▼

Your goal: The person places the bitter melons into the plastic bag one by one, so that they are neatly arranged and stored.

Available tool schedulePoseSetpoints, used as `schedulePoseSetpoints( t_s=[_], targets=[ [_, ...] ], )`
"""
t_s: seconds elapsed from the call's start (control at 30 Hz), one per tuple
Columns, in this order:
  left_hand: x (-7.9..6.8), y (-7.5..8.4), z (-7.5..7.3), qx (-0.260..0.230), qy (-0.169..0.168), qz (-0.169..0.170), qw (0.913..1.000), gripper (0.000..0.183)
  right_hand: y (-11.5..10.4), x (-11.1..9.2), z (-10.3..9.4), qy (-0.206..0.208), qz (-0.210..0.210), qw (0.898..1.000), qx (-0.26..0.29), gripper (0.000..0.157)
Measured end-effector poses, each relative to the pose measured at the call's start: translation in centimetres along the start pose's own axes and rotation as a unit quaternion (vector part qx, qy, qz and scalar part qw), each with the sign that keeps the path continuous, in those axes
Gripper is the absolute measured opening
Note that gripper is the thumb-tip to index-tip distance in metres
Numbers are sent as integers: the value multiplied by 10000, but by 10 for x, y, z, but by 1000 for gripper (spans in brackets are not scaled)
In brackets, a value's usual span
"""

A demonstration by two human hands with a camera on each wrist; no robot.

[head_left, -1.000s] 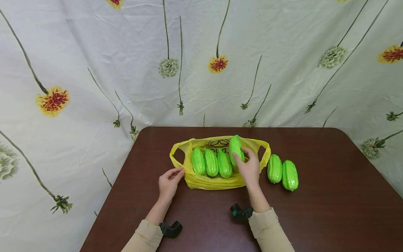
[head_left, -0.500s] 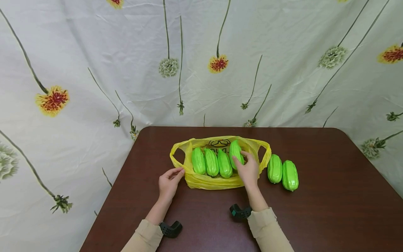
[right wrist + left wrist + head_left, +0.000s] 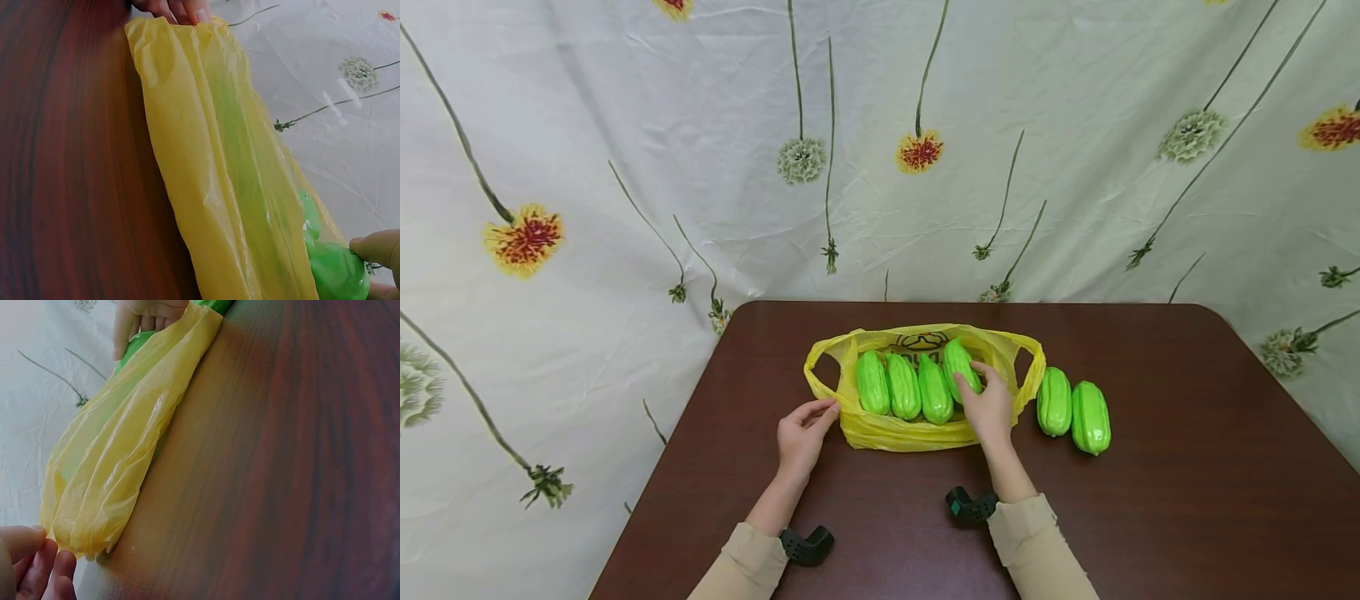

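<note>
A yellow plastic bag (image 3: 887,437) lies open on the table, its two handles spread left and right. My left hand (image 3: 801,435) pinches the bag's left edge between thumb and fingers, as the left wrist view shows at the corner of the film (image 3: 119,469). Inside the bag, my right hand (image 3: 990,410) grips a glossy green ribbed fruit (image 3: 958,365), thumb on one side and fingers on the other. Three similar green fruits (image 3: 903,387) lie side by side to its left in the bag. The bag's front wall partly hides the held fruit (image 3: 337,269) in the right wrist view.
Two more green fruits (image 3: 1091,418) lie on the dark brown table (image 3: 1187,467), just right of the bag. A white cloth (image 3: 737,225) printed with flowers hangs behind the table. Black bands (image 3: 807,547) circle both wrists.
My right hand has lowered the green fruit into the bag, beside the row of three, and shifted slightly left. My left hand has stayed at the bag's edge.
</note>
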State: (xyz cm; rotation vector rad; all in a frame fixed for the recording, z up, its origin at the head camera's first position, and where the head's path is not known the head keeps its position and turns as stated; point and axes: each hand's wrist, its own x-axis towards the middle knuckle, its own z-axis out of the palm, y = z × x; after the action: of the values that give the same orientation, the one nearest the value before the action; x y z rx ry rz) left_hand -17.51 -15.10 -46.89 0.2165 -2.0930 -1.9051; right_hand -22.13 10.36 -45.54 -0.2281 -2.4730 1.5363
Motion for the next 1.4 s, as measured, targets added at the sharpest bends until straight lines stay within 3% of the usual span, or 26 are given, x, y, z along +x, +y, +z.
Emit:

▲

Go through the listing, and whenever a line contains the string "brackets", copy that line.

YOUR RESPONSE:
Numbers are sent as integers: the value multiplied by 10000, but by 10 for x, y, z, but by 1000 for gripper (spans in brackets are not scaled)
In brackets, a value's usual span

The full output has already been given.